▶ _Requirement_
Restate word for word the lines of the material below, from the line with "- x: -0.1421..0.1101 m" to the line with "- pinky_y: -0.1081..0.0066", both lines included, and no others.
········
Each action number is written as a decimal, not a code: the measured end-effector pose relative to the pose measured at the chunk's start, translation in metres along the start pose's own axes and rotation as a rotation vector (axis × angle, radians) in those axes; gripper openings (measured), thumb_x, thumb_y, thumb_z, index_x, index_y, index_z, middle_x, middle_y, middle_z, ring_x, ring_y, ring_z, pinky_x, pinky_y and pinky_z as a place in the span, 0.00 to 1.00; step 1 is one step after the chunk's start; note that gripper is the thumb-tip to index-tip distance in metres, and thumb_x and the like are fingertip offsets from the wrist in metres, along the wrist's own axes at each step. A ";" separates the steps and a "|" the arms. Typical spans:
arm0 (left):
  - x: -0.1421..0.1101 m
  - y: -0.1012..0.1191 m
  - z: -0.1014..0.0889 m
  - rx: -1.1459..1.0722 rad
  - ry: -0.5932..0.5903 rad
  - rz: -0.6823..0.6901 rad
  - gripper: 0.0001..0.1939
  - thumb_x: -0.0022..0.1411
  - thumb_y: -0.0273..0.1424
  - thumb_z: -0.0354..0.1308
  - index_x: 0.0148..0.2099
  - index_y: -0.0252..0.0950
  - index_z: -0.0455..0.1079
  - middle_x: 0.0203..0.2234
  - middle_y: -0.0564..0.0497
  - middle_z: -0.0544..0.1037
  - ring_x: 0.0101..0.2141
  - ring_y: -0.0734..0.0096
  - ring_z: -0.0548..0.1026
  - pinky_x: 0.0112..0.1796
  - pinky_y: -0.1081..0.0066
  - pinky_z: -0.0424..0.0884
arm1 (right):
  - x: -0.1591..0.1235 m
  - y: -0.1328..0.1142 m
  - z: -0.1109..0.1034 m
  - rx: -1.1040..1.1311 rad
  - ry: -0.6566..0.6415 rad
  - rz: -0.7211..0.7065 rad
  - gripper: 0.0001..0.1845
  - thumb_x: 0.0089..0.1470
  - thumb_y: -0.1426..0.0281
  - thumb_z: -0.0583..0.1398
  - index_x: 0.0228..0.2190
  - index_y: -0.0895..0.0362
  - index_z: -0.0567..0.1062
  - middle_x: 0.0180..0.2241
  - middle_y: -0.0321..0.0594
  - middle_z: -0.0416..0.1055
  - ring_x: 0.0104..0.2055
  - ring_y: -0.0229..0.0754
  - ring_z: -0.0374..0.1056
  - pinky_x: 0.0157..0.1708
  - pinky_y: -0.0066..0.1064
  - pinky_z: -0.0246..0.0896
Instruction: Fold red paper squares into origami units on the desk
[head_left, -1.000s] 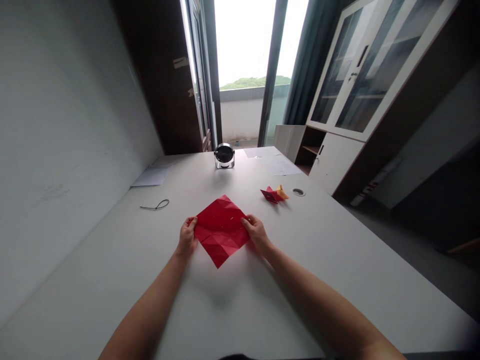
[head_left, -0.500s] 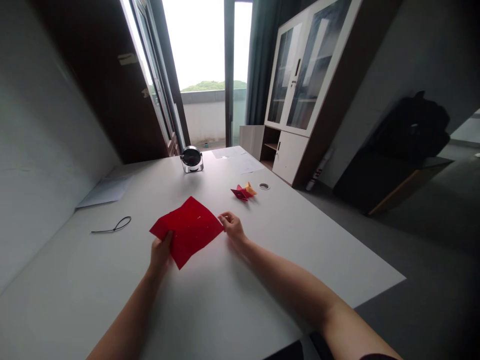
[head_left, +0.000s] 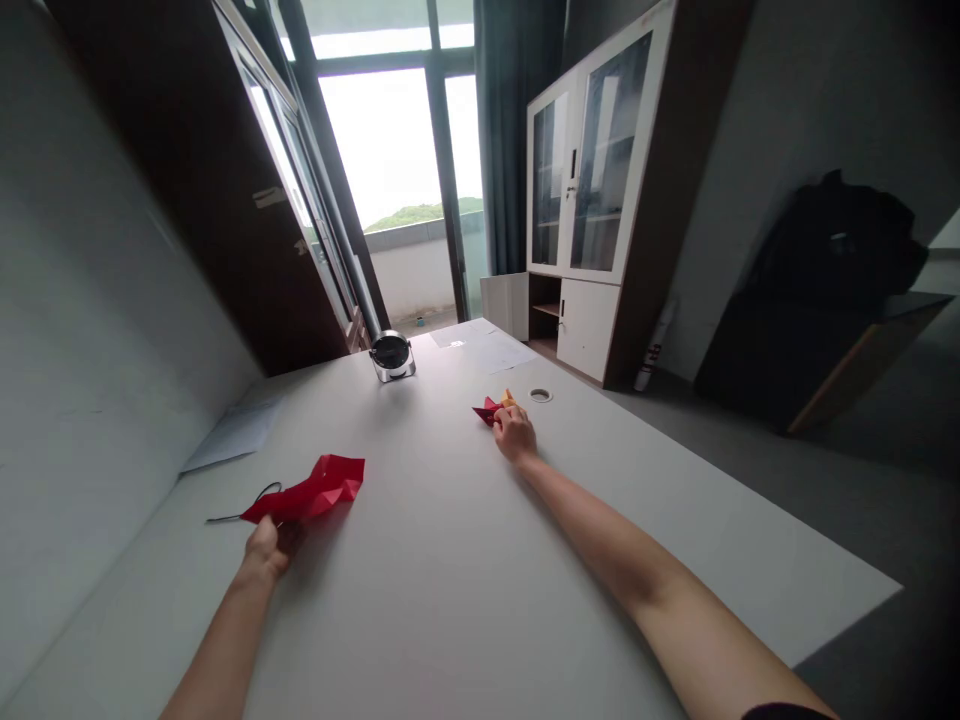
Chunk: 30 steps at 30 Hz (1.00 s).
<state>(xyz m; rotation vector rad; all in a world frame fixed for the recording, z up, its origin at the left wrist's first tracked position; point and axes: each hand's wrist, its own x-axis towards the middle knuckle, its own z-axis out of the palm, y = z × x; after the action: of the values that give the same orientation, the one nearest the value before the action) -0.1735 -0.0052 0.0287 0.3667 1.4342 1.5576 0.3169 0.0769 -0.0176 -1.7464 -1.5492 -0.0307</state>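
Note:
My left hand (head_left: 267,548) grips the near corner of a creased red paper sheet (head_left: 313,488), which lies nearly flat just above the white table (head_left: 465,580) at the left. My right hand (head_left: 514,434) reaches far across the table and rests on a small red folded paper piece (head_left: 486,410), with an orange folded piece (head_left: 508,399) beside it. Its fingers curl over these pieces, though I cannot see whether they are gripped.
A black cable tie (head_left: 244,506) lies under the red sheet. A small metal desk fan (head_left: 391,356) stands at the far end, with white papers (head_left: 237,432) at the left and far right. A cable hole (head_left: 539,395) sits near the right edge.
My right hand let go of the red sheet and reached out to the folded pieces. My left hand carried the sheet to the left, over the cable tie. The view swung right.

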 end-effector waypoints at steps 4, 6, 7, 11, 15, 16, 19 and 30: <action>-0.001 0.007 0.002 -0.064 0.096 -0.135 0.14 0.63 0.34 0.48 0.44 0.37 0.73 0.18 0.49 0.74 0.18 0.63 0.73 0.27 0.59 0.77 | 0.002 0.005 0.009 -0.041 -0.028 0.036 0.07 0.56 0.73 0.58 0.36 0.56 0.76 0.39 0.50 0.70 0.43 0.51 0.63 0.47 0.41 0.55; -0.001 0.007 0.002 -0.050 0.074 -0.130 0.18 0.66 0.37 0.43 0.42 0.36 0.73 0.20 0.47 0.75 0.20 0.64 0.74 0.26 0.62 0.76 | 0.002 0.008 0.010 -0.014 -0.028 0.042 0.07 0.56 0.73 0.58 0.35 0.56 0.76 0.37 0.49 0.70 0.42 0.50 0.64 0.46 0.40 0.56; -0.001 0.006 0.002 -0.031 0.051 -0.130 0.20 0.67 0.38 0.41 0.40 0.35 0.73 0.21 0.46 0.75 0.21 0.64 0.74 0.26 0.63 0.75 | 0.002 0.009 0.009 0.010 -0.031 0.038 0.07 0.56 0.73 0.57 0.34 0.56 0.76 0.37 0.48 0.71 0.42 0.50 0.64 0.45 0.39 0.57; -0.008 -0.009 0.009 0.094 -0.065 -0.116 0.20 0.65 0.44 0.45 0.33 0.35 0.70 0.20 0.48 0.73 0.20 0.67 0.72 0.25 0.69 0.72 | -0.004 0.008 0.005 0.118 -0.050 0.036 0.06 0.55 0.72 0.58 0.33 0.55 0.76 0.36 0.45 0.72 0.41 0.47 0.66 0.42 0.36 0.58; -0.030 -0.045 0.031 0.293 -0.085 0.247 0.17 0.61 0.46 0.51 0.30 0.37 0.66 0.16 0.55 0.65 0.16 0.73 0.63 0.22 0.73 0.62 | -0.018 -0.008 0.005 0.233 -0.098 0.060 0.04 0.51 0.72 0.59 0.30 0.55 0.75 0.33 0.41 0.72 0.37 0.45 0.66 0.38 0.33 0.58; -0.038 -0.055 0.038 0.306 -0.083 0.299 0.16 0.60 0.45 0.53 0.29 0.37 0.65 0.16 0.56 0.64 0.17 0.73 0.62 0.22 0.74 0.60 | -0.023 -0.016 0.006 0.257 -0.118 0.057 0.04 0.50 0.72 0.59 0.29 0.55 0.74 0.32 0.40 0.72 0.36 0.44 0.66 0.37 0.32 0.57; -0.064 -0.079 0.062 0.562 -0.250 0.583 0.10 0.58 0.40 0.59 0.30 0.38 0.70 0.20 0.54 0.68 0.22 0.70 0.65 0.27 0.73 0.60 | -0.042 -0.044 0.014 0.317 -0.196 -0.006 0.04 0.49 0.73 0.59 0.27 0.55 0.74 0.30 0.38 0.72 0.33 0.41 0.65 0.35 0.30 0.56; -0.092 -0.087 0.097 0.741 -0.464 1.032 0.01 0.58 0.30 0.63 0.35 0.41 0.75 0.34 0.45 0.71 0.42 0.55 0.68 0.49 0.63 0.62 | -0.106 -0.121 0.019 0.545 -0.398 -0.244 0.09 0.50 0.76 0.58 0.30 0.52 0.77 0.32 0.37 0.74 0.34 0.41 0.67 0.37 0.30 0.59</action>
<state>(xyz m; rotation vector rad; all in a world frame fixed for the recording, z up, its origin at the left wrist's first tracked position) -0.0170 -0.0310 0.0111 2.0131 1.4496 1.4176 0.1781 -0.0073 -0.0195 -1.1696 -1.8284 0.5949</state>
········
▶ _Task solution_
  - x: -0.1421..0.1101 m
  - y: -0.1012..0.1191 m
  - z: -0.1014..0.0889 m
  - rx: -1.1459..1.0722 rad
  - ry: -0.5932..0.5903 rad
  - rz: -0.6823..0.6901 rad
  - gripper: 0.0001..0.1939
  - thumb_x: -0.0022..0.1411
  - thumb_y: -0.0273..0.1424
  - thumb_z: -0.0354..0.1308
  - index_x: 0.0148..0.2099
  - index_y: -0.0252..0.0950
  - index_z: -0.0455..0.1079
  - middle_x: 0.0203..0.2234
  - middle_y: -0.0564..0.0497
  - middle_z: -0.0544..0.1037
  - ring_x: 0.0101..0.2141
  - ring_y: -0.0734..0.0096
  - ring_z: -0.0548..0.1026
  - pinky_x: 0.0112..0.1796
  - pinky_y: -0.1081..0.0066

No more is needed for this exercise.